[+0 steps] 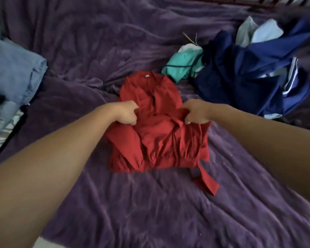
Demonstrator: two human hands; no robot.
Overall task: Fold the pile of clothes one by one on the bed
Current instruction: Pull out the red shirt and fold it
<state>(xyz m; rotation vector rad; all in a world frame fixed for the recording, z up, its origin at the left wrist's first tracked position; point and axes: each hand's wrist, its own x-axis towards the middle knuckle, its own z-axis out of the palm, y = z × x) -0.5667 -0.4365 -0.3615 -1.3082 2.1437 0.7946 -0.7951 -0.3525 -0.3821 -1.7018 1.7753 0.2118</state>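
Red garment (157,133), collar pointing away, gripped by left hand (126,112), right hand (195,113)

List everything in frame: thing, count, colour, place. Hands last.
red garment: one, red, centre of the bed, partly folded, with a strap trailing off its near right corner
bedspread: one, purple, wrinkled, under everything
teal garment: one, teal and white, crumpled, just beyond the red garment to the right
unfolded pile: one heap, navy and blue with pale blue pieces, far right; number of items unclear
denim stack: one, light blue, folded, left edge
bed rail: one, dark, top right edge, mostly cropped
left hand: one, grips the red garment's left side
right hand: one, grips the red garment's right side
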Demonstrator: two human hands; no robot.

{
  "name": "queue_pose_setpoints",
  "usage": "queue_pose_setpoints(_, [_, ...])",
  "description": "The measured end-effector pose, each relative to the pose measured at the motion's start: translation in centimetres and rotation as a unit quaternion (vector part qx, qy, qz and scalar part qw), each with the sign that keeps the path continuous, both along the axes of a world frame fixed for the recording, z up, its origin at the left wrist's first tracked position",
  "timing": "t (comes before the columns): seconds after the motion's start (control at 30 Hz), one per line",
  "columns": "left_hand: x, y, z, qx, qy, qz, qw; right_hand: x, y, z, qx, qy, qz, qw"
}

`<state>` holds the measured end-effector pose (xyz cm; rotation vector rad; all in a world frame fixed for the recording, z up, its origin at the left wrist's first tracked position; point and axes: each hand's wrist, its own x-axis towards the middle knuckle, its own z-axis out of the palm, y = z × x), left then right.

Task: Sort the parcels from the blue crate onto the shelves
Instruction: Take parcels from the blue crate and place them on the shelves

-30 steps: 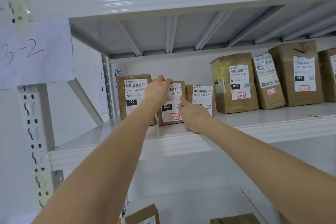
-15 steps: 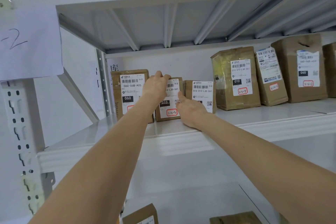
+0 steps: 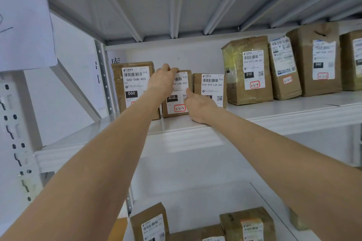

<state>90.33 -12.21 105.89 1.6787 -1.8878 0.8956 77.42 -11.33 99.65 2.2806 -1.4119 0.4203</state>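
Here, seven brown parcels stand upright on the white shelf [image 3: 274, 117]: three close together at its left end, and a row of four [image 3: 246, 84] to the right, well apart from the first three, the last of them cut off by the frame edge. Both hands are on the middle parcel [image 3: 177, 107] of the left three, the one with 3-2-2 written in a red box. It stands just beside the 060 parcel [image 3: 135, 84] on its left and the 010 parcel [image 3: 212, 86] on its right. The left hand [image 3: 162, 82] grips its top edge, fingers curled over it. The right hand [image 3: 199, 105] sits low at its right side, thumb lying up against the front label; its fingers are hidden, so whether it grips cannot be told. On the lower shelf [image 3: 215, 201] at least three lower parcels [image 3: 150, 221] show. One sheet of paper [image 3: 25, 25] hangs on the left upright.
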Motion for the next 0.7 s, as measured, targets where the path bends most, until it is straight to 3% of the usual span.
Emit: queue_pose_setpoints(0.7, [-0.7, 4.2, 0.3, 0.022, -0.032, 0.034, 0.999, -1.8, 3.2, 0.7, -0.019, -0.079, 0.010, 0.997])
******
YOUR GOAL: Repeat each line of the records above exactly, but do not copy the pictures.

ANSWER SPACE:
[+0 steps] 
Demonstrator: two human hands; no robot.
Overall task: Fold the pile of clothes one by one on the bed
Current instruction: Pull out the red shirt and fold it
<state>(xyz m; rotation vector rad; all in a world frame fixed for the recording, z up, its origin at the left wrist's first tracked position; point and axes: each hand's wrist, its own x-axis towards the middle knuckle, its own z-axis out of the palm, y = z × x) -0.5667 -0.4365 -0.3615 -1.3082 2.1437 0.7946 -0.7951 -0.3525 -0.3821 -1.7018 1.7753 0.2118</state>
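Red garment (157,133), collar pointing away, gripped by left hand (126,112), right hand (195,113)

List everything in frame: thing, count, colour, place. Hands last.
red garment: one, red, centre of the bed, partly folded, with a strap trailing off its near right corner
bedspread: one, purple, wrinkled, under everything
teal garment: one, teal and white, crumpled, just beyond the red garment to the right
unfolded pile: one heap, navy and blue with pale blue pieces, far right; number of items unclear
denim stack: one, light blue, folded, left edge
bed rail: one, dark, top right edge, mostly cropped
left hand: one, grips the red garment's left side
right hand: one, grips the red garment's right side
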Demonstrator: two human hands; no robot.

{
  "name": "queue_pose_setpoints",
  "usage": "queue_pose_setpoints(_, [_, ...])",
  "description": "The measured end-effector pose, each relative to the pose measured at the motion's start: translation in centimetres and rotation as a unit quaternion (vector part qx, qy, qz and scalar part qw), each with the sign that keeps the path continuous, both along the axes of a world frame fixed for the recording, z up, its origin at the left wrist's first tracked position",
  "timing": "t (comes before the columns): seconds after the motion's start (control at 30 Hz), one per line",
  "columns": "left_hand: x, y, z, qx, qy, qz, qw; right_hand: x, y, z, qx, qy, qz, qw"
}

`<state>` holds the measured end-effector pose (xyz cm; rotation vector rad; all in a world frame fixed for the recording, z up, its origin at the left wrist's first tracked position; point and axes: each hand's wrist, its own x-axis towards the middle knuckle, its own z-axis out of the palm, y = z × x), left then right.

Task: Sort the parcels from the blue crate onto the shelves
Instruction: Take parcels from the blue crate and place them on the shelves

-30 steps: 
-15 steps: 
+0 steps: 

<state>90.33 -12.21 105.89 1.6787 -1.8878 0.8956 77.42 -11.33 99.65 2.2806 -1.4119 0.4203</state>
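Here, seven brown parcels stand upright on the white shelf [image 3: 274, 117]: three close together at its left end, and a row of four [image 3: 246, 84] to the right, well apart from the first three, the last of them cut off by the frame edge. Both hands are on the middle parcel [image 3: 177, 107] of the left three, the one with 3-2-2 written in a red box. It stands just beside the 060 parcel [image 3: 135, 84] on its left and the 010 parcel [image 3: 212, 86] on its right. The left hand [image 3: 162, 82] grips its top edge, fingers curled over it. The right hand [image 3: 199, 105] sits low at its right side, thumb lying up against the front label; its fingers are hidden, so whether it grips cannot be told. On the lower shelf [image 3: 215, 201] at least three lower parcels [image 3: 150, 221] show. One sheet of paper [image 3: 25, 25] hangs on the left upright.
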Motion for the next 0.7 s, as measured, targets where the path bends most, until it is straight to 3% of the usual span.
Emit: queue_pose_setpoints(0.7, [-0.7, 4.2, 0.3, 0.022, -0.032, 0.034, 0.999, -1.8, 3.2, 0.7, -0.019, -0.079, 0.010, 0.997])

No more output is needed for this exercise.